- Decades:: 1930s; 1940s; 1950s; 1960s; 1970s;
- See also:: Other events of 1959; Timeline of Cuban history;

= 1959 in Cuba =

The following lists events that happened during 1959 in Cuba.

==Incumbents==
- President:
  - until January 1: Fulgencio Batista
  - January 1-January 2: Anselmo Alliegro y Milá
  - January 2-January 3: Carlos Manuel Piedra
  - January 3-July 18: Manuel Urrutia Lleó
  - starting July 18: Osvaldo Dorticós Torrado
- Prime Minister:
  - until January 1: Gonzalo Güell
  - January 1-February 13: José Miró Cardona
  - February 13-February 16: vacant
  - starting February 16: Fidel Castro

==Events==
===January===
- January 1 - President Fulgencio Batista fled to the Dominican Republic as the forces of Fidel Castro closed in. Before leaving, Batista named Judge Carlos Manuel Piedra as provisional president.

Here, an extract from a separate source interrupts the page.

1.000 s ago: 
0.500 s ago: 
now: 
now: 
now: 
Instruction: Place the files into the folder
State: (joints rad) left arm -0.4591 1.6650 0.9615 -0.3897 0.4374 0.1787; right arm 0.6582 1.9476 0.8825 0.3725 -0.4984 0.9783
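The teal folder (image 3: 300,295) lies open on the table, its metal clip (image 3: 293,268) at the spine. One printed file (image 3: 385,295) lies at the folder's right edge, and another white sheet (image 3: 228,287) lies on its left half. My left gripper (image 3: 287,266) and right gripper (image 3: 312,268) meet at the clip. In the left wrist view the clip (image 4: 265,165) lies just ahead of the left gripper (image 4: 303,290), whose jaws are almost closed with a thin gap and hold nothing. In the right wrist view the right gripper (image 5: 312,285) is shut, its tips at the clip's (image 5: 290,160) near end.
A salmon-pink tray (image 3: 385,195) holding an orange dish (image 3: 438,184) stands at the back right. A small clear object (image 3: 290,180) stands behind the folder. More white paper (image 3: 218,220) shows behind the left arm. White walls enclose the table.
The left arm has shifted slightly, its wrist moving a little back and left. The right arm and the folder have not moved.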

Piedra ordered a cease-fire moments after taking office. At 10:00 pm, the ships F.M. Robinson, Jack W. Wilke and the Peterson were directed to sail to Cuba to evacuate Americans if necessary.
- January 2 - As Castro's rebel forces rolled into Havana, the 32-year-old leader named Dr. Manuel Urrutia Lleo as President of Cuba.
- January 7 - Cuba's new government announced the first executions of former officials of Fulgencio Batista. Ten officers were executed at Santiago including Col. Arcadio Casillas, who oversaw Santiago. The same day, the United States recognized the new Cuban government of Fidel Castro.
- January 8 - Fidel Castro was greeted by cheering crowds as he made a triumphant entry into Havana.
- January 12 - In the largest mass execution of former officials since Castro's victory, Cuban communists shot 71 supporters of Fulgencio Batista over a seven-hour period, then buried them in a mass grave.